About this task -
Could you return every record below without changing a word?

Stored data:
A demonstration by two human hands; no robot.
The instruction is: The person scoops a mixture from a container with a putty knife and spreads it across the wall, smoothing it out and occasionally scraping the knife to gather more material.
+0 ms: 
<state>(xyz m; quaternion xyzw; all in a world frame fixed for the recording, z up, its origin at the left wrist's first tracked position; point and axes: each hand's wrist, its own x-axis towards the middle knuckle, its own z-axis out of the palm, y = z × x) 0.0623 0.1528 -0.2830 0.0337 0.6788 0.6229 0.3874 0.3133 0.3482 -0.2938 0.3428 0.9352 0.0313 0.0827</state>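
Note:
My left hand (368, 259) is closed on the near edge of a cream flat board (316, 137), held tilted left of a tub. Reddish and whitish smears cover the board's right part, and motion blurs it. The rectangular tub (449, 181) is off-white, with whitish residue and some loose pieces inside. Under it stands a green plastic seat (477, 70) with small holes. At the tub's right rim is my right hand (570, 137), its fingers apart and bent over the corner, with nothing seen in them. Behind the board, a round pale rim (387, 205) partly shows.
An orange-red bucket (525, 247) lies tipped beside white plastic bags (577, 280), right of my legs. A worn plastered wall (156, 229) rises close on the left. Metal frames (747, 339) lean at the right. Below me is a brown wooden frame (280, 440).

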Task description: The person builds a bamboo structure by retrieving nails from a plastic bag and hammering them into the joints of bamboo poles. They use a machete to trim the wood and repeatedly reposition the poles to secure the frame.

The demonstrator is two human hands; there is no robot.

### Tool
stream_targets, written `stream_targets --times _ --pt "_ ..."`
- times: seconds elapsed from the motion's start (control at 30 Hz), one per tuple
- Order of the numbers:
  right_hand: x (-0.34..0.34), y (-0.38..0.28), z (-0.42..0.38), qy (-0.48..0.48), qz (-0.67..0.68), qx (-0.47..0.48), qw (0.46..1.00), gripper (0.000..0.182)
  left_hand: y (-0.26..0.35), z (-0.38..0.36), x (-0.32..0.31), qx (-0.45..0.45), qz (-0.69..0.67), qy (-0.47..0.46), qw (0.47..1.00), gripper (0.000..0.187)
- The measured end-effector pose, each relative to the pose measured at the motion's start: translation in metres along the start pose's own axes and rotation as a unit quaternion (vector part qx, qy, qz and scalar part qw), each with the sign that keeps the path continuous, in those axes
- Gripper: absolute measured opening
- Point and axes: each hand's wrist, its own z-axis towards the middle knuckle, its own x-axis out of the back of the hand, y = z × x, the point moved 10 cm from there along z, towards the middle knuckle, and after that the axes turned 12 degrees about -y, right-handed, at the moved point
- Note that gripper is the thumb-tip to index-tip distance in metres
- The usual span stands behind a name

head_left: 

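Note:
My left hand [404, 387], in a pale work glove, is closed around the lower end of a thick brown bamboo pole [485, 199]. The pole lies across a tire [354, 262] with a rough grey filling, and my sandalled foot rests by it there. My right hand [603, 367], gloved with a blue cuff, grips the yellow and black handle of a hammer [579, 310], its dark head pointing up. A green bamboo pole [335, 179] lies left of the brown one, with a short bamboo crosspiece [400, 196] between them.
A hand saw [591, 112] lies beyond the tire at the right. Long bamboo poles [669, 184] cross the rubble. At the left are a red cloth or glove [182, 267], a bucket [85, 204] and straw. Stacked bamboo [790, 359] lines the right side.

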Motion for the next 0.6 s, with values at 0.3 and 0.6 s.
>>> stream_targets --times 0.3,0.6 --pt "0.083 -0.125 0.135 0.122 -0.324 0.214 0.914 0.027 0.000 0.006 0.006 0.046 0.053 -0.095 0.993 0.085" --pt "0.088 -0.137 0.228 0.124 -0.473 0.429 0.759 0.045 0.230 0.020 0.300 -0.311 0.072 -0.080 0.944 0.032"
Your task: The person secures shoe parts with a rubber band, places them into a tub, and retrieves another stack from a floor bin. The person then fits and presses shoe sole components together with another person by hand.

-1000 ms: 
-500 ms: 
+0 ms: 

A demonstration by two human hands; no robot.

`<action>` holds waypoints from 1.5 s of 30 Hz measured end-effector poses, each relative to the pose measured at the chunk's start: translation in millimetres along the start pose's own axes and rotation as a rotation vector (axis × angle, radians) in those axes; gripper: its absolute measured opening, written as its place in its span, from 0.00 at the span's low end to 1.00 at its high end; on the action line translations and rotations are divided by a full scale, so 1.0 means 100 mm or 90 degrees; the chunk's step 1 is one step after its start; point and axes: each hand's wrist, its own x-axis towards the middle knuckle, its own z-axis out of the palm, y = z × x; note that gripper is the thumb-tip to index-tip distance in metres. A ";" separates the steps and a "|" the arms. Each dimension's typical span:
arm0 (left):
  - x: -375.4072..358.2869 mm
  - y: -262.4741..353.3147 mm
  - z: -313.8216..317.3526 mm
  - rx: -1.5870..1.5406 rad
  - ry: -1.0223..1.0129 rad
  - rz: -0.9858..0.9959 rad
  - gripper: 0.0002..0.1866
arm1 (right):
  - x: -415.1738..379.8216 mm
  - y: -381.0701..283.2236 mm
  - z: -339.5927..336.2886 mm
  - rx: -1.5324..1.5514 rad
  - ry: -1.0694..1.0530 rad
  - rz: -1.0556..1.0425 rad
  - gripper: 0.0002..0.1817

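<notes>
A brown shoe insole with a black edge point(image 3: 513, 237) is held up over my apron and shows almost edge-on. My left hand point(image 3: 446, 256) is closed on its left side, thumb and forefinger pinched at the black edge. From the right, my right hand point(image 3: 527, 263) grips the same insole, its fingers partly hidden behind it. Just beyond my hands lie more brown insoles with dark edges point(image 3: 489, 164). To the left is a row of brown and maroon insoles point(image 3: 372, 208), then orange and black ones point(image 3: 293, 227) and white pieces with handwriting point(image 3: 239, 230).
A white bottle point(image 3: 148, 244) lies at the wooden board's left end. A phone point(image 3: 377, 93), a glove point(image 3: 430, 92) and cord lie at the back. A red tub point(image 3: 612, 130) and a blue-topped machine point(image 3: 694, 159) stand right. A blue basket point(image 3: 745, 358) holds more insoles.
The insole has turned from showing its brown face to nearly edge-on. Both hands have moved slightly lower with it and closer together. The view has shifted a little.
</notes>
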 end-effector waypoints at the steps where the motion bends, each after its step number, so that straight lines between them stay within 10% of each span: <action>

Exercise response -
A demonstration by two human hands; no robot.
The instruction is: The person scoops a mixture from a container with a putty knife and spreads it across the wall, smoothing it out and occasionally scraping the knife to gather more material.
+0 ms: 
<state>(xyz m; quaternion xyzw; all in a world frame fixed for the recording, z up, its origin at the left wrist's first tracked position; point and axes: each hand's wrist, its own x-axis towards the middle knuckle, its own z-axis out of the palm, y = z × x) 0.0623 0.1528 -0.2830 0.0337 0.6788 0.6229 0.3874 0.3133 0.3482 -0.2938 0.3428 0.9352 0.0313 0.0827</state>
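Note:
My left hand (368, 259) is closed on the near edge of a cream flat board (316, 137), held tilted left of a tub. Reddish and whitish smears cover the board's right part, and motion blurs it. The rectangular tub (449, 181) is off-white, with whitish residue and some loose pieces inside. Under it stands a green plastic seat (477, 70) with small holes. At the tub's right rim is my right hand (570, 137), its fingers apart and bent over the corner, with nothing seen in them. Behind the board, a round pale rim (387, 205) partly shows.
An orange-red bucket (525, 247) lies tipped beside white plastic bags (577, 280), right of my legs. A worn plastered wall (156, 229) rises close on the left. Metal frames (747, 339) lean at the right. Below me is a brown wooden frame (280, 440).
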
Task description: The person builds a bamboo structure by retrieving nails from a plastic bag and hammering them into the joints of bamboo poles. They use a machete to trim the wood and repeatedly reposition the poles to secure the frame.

The demonstrator is two human hands; there is no robot.

### Tool
stream_targets, written `stream_targets --times _ --pt "_ ..."`
- times: seconds elapsed from the motion's start (control at 30 Hz), one per tuple
- Order of the numbers:
  right_hand: x (-0.34..0.34), y (-0.38..0.28), z (-0.42..0.38), qy (-0.48..0.48), qz (-0.67..0.68), qx (-0.47..0.48), qw (0.46..1.00), gripper (0.000..0.182)
  left_hand: y (-0.26..0.35), z (-0.38..0.36), x (-0.32..0.31), qx (-0.45..0.45), qz (-0.69..0.67), qy (-0.47..0.46), qw (0.47..1.00), gripper (0.000..0.187)
- The measured end-effector pose, each relative to the pose measured at the motion's start: translation in metres along the start pose's own axes and rotation as a unit quaternion (vector part qx, qy, qz and scalar part qw), each with the sign that keeps the path continuous, in those axes
- Gripper: absolute measured opening
- Point and axes: each hand's wrist, its own z-axis towards the middle knuckle, its own x-axis out of the back of the hand, y = z × x, the point moved 10 cm from there along z, towards the middle knuckle, and after that the axes turned 12 degrees about -y, right-handed, at the moved point
- Note that gripper is the thumb-tip to index-tip distance in metres
- The usual span stands behind a name

head_left: 

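Note:
My left hand [404, 387], in a pale work glove, is closed around the lower end of a thick brown bamboo pole [485, 199]. The pole lies across a tire [354, 262] with a rough grey filling, and my sandalled foot rests by it there. My right hand [603, 367], gloved with a blue cuff, grips the yellow and black handle of a hammer [579, 310], its dark head pointing up. A green bamboo pole [335, 179] lies left of the brown one, with a short bamboo crosspiece [400, 196] between them.
A hand saw [591, 112] lies beyond the tire at the right. Long bamboo poles [669, 184] cross the rubble. At the left are a red cloth or glove [182, 267], a bucket [85, 204] and straw. Stacked bamboo [790, 359] lines the right side.
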
Motion for the next 0.6 s, with values at 0.3 and 0.6 s.
>>> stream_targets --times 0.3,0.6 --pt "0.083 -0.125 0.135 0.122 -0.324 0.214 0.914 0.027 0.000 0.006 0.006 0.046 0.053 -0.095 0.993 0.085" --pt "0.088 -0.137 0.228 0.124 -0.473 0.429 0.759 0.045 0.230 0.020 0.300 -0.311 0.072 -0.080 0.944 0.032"
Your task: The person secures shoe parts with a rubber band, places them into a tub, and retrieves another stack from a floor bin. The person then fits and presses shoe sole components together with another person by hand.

-1000 ms: 
-500 ms: 
+0 ms: 

A demonstration by two human hands; no robot.

`<action>` holds waypoints from 1.5 s of 30 Hz measured end-effector poses, each relative to the pose measured at the chunk's start: translation in millimetres along the start pose's own axes and rotation as a rotation vector (axis × angle, radians) in those axes; gripper: its absolute measured opening, written as its place in its span, from 0.00 at the span's low end to 1.00 at its high end; on the action line translations and rotations are divided by a full scale, so 1.0 means 100 mm or 90 degrees; the chunk's step 1 is one step after its start; point and axes: each hand's wrist, its own x-axis towards the middle knuckle, its own z-axis out of the palm, y = z × x; note that gripper is the thumb-tip to index-tip distance in metres. A ";" separates the steps and a "|" the arms. Each dimension's typical span:
arm0 (left):
  - x: -375.4072..358.2869 mm
  - y: -262.4741..353.3147 mm
  - z: -313.8216..317.3526 mm
  - rx: -1.5870..1.5406 rad
  - ry: -1.0223..1.0129 rad
  - rz: -0.9858..0.9959 rad
  - gripper: 0.0002..0.1866
arm1 (right):
  - x: -415.1738..379.8216 mm
  - y: -381.0701..283.2236 mm
  - z: -339.5927..336.2886 mm
  - rx: -1.5324..1.5514 rad
  - ry: -1.0694..1.0530 rad
  - rz: -1.0556..1.0425 rad
  - gripper: 0.0002..0.1817

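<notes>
A brown shoe insole with a black edge point(image 3: 513, 237) is held up over my apron and shows almost edge-on. My left hand point(image 3: 446, 256) is closed on its left side, thumb and forefinger pinched at the black edge. From the right, my right hand point(image 3: 527, 263) grips the same insole, its fingers partly hidden behind it. Just beyond my hands lie more brown insoles with dark edges point(image 3: 489, 164). To the left is a row of brown and maroon insoles point(image 3: 372, 208), then orange and black ones point(image 3: 293, 227) and white pieces with handwriting point(image 3: 239, 230).
A white bottle point(image 3: 148, 244) lies at the wooden board's left end. A phone point(image 3: 377, 93), a glove point(image 3: 430, 92) and cord lie at the back. A red tub point(image 3: 612, 130) and a blue-topped machine point(image 3: 694, 159) stand right. A blue basket point(image 3: 745, 358) holds more insoles.
The insole has turned from showing its brown face to nearly edge-on. Both hands have moved slightly lower with it and closer together. The view has shifted a little.
</notes>
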 end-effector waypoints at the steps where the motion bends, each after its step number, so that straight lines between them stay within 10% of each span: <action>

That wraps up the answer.